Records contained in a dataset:
----------------

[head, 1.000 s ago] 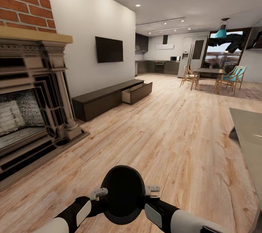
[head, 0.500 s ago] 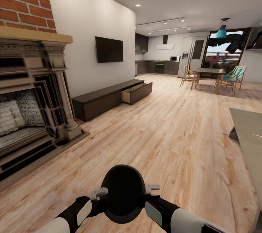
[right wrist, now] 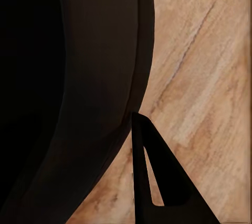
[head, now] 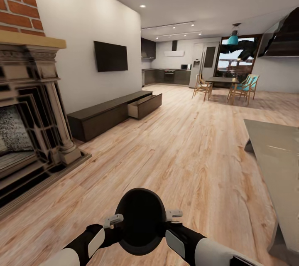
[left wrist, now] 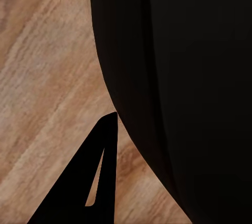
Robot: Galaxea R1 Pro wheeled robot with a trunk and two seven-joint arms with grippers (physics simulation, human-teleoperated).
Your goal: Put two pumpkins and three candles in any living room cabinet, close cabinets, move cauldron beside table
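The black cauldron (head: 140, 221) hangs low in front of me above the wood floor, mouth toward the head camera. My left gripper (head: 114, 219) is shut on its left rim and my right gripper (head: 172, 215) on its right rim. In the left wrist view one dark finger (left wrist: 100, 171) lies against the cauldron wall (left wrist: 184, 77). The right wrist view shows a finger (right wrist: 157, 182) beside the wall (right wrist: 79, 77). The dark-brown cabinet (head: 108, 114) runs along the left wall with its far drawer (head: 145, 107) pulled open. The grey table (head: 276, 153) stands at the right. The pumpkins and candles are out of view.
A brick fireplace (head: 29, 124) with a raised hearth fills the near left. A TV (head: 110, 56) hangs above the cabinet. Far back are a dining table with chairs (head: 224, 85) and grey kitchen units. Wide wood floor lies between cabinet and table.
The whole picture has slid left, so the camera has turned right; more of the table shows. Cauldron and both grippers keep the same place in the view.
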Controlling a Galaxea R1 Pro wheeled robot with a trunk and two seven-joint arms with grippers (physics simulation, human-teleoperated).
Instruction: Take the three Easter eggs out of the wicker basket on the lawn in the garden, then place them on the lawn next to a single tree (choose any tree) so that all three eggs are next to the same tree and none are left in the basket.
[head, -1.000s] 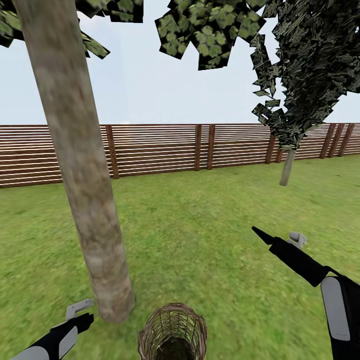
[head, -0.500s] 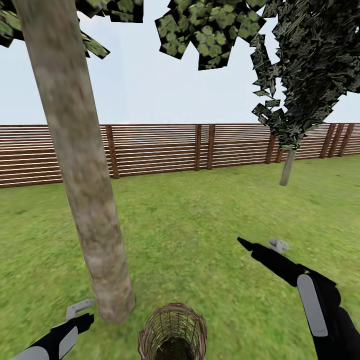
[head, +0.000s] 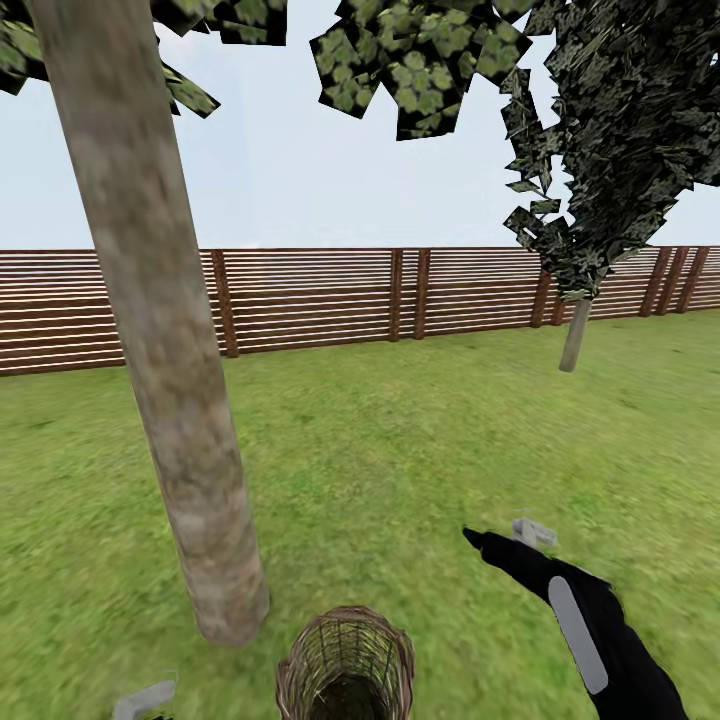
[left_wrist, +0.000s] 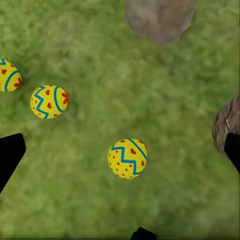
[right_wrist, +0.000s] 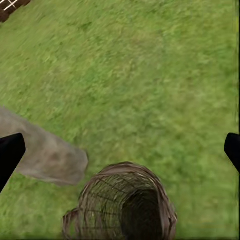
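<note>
Three bright yellow Easter eggs painted with red hearts and blue zigzags lie on the mottled green lawn (head: 400, 440) in the left wrist view: one egg (left_wrist: 127, 158) near the middle, a second (left_wrist: 49, 101) apart from it, a third (left_wrist: 9, 75) cut by the frame edge. The thick grey-brown tree trunk (head: 165, 340) stands near them, its base (left_wrist: 159, 19) on the grass. The small round wicker basket of woven brown twigs (head: 346, 665) sits just beside the trunk's foot; what shows of its inside (right_wrist: 132, 210) looks dark and bare. The left end effector (left_wrist: 120, 150) hangs wide open over the eggs, holding nothing. The right end effector (right_wrist: 120, 147) is also spread wide above the basket. A brown slatted fence (head: 320, 300) runs behind.
</note>
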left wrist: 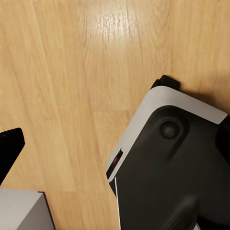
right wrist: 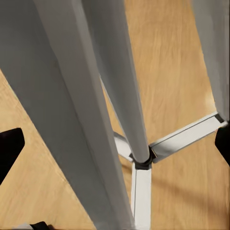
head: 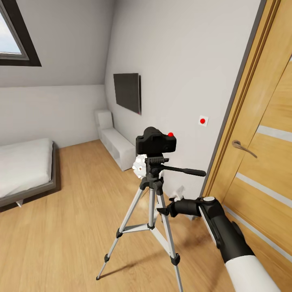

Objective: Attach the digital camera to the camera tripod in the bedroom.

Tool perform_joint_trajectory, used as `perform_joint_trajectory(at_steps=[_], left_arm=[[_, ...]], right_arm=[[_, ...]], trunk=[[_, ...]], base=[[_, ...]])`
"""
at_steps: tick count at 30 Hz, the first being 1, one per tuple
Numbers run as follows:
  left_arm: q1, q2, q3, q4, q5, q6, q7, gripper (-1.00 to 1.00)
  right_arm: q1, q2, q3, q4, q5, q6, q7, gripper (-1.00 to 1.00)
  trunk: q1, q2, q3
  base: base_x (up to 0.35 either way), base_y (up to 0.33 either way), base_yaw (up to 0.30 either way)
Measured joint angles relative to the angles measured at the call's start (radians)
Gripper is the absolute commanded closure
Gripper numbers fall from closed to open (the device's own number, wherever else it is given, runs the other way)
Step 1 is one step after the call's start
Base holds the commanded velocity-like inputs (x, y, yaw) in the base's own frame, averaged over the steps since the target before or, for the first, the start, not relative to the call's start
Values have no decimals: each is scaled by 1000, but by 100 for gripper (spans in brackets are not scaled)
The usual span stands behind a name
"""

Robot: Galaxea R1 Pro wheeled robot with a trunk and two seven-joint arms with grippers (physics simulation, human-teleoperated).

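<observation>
Right tool (head: 162,211) beside the tripod (head: 151,211) legs, tips spread wide in the wrist view, nothing held. Left tool: tip (left wrist: 9,148) over wood floor (left wrist: 62,86), opening not tellable. Camera (head: 156,142) seated on the tripod head, near the door (head: 259,134).

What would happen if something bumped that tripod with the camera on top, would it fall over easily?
Probably fairly easily. The camera tripod stands tall on thin legs, with the digital camera perched at the very top, so it looks top-heavy. Its spread feet and cross braces should resist a light nudge, though the smooth wood floor might let it slide.
</observation>
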Motion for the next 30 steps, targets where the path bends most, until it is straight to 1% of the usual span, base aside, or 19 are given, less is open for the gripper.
perform_joint_trajectory(at_steps=[5,9,15,25,30], left_arm=[[0,1,-1,-1,1,0,0,-100],[0,1,-1,-1,1,-1,0,-100],[0,2,-1,-1,1,-1,0,-100],[0,2,-1,-2,0,-2,-1,-100],[0,1,-1,-1,2,-45,-1,-100]], right_arm=[[32,-55,0,-93,-2,85,45,-100],[49,-85,-1,-131,-3,157,66,-100],[56,-97,-2,-153,-4,193,87,-100],[58,-103,-13,-160,-6,204,119,-100],[58,-105,-27,-150,-4,206,120,-100]], trunk=[[0,0,0],[0,0,0],[0,0,0],[0,0,0],[0,0,0]], base=[[0,0,0],[0,0,0],[0,0,0],[0,0,0],[0,0,0]])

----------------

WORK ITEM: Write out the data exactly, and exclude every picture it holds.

EXERCISE RESPONSE:
[head, 1.000 s ago] 
[head, 0.500 s ago] 
[right wrist, now] 
[head, now] 
[left wrist, now] 
Robot: Galaxea R1 Pro wheeled robot with a trunk and two seven-joint arms with grippers (physics simulation, human-teleoperated).
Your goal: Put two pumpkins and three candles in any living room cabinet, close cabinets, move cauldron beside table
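The black cauldron (head: 140, 221) hangs low in front of me above the wood floor, mouth toward the head camera. My left gripper (head: 114, 219) is shut on its left rim and my right gripper (head: 172, 215) on its right rim. In the left wrist view one dark finger (left wrist: 100, 171) lies against the cauldron wall (left wrist: 184, 77). The right wrist view shows a finger (right wrist: 157, 182) beside the wall (right wrist: 79, 77). The dark-brown cabinet (head: 108, 114) runs along the left wall with its far drawer (head: 145, 107) pulled open. The grey table (head: 276, 153) stands at the right. The pumpkins and candles are out of view.
A brick fireplace (head: 29, 124) with a raised hearth fills the near left. A TV (head: 110, 56) hangs above the cabinet. Far back are a dining table with chairs (head: 224, 85) and grey kitchen units. Wide wood floor lies between cabinet and table.
The whole picture has slid left, so the camera has turned right; more of the table shows. Cauldron and both grippers keep the same place in the view.
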Controlling a Galaxea R1 Pro wheeled robot with a trunk and two seven-joint arms with grippers (physics simulation, human-teleoperated).
Instruction: Take the three Easter eggs out of the wicker basket on the lawn in the garden, then place them on the lawn next to a single tree (choose any tree) so that all three eggs are next to the same tree and none are left in the basket.
[head, -1.000s] 
[head, -0.500s] 
[head, +0.000s] 
[left_wrist, +0.000s] 
[right_wrist, +0.000s] 
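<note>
Three bright yellow Easter eggs painted with red hearts and blue zigzags lie on the mottled green lawn (head: 400, 440) in the left wrist view: one egg (left_wrist: 127, 158) near the middle, a second (left_wrist: 49, 101) apart from it, a third (left_wrist: 9, 75) cut by the frame edge. The thick grey-brown tree trunk (head: 165, 340) stands near them, its base (left_wrist: 159, 19) on the grass. The small round wicker basket of woven brown twigs (head: 346, 665) sits just beside the trunk's foot; what shows of its inside (right_wrist: 132, 210) looks dark and bare. The left end effector (left_wrist: 120, 150) hangs wide open over the eggs, holding nothing. The right end effector (right_wrist: 120, 147) is also spread wide above the basket. A brown slatted fence (head: 320, 300) runs behind.
</note>
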left wrist: 
right wrist: 
head: 

Objective: Attach the digital camera to the camera tripod in the bedroom.

Tool perform_joint_trajectory, used as `perform_joint_trajectory(at_steps=[_], left_arm=[[_, ...]], right_arm=[[_, ...]], trunk=[[_, ...]], base=[[_, ...]])`
"""
at_steps: tick count at 30 Hz, the first being 1, one per tuple
Numbers run as follows:
  left_arm: q1, q2, q3, q4, q5, q6, q7, gripper (-1.00 to 1.00)
  right_arm: q1, q2, q3, q4, q5, q6, q7, gripper (-1.00 to 1.00)
  trunk: q1, q2, q3
  base: base_x (up to 0.35 either way), base_y (up to 0.33 either way), base_yaw (up to 0.30 either way)
Measured joint angles relative to the angles measured at the call's start (radians)
Gripper is the absolute commanded closure
Gripper numbers fall from closed to open (the device's own number, wherever else it is given, runs the other way)
Step 1 is one step after the call's start
Base holds the commanded velocity-like inputs (x, y, yaw) in the base's own frame, averaged over the steps since the target before or, for the first, the start, not relative to the call's start
Values have no decimals: each is scaled by 1000, but by 100 for gripper (spans in brackets are not scaled)
The usual span stands behind a name
"""

Robot: Galaxea R1 Pro wheeled robot with a trunk and two seven-joint arms with grippers (physics simulation, human-teleoperated).

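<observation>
Right tool (head: 162,211) beside the tripod (head: 151,211) legs, tips spread wide in the wrist view, nothing held. Left tool: tip (left wrist: 9,148) over wood floor (left wrist: 62,86), opening not tellable. Camera (head: 156,142) seated on the tripod head, near the door (head: 259,134).

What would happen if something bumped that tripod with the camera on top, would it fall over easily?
Probably fairly easily. The camera tripod stands tall on thin legs, with the digital camera perched at the very top, so it looks top-heavy. Its spread feet and cross braces should resist a light nudge, though the smooth wood floor might let it slide.
</observation>
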Motion for the next 30 steps, targets where the path bends most, until it is straight to 1% of the usual span, base aside, or 19 are given, less is open for the gripper.
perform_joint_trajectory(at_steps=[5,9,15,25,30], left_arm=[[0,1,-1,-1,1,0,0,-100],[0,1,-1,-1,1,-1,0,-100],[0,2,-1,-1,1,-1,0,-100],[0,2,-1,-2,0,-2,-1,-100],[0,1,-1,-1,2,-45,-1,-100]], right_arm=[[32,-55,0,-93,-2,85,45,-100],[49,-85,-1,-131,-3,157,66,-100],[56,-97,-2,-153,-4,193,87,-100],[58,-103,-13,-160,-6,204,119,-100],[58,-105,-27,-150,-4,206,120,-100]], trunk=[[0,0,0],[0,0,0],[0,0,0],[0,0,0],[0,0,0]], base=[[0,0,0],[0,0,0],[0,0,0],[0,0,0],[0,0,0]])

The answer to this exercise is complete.